But in the midst of the pain each expression that comes onto the screen seems disjointed and confused, like a mispelled word or an unknown language. And I am left in a space of inadequate silence. Drowning in the current of an unexplainable cocktail of emotions. The totality of which ultimately has robbed me of my voice and left me only with the unpredictable visit of tears and the constant presence of this blank space in my head where nothing sensical seems to wish to take up residence.
On Thursday morning I woke up to a missed call. A message patiently waited that would make me lose my breath and close my eyes.
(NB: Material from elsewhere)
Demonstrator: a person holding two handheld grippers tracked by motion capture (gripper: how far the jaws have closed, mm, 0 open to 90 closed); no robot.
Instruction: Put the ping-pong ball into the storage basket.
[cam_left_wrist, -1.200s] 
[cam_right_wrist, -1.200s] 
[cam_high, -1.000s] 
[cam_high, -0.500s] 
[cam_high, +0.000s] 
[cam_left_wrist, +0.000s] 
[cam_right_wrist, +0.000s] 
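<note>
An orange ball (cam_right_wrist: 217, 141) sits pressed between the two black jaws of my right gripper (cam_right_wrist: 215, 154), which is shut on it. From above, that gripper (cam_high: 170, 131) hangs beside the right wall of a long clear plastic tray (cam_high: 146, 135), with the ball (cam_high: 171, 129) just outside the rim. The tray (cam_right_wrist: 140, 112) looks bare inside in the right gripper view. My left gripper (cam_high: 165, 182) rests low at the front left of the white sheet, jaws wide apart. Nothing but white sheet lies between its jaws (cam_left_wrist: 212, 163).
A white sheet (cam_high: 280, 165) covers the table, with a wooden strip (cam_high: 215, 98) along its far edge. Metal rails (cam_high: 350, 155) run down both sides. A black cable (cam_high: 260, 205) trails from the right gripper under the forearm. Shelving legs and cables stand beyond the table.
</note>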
Bryce, a beloved teen from my youth group in Evergreen, took his own life Wednesday evening. He was 17.
More than anything I feel prisoner to a limited and vague vocabulary. That the pain is so real and the loss is so deep that semantics can only mock the brokenness of my spirit and the shattered pieces of those who I surround. Perhaps a poem or a dance or a painting....
Since Bryce died I have seen him twice in my dreams. Each time I point to him and joyfully call out to him. And each time one of the parents of the youth touches my shoulder and tells me it's not him. That Bryce is gone. And each time I weep without end for the loss is as fresh and raw as the first time those words slammed against the drums of my ears.
A dear friend suggested today that I invite Bryce back to my dreams. That I greet his spirit and use his presence to say a better goodbye than the one I have had...for me, the most profound piece of this suggestion is that I would have to say good bye and cease to protest his absence. That this familiar dialogue of loud lamentations held in place with fruitless regret and the armor of denial might begin to crack as the peace of acceptance and march toward healing slowly begins to seep into this crumbling infrastructure of my own soul.

I imagine the rest will be between us...between Bryce and I to sort out...as we swing our feet from the clouds and say that which can only be expressed in the languages of dreams.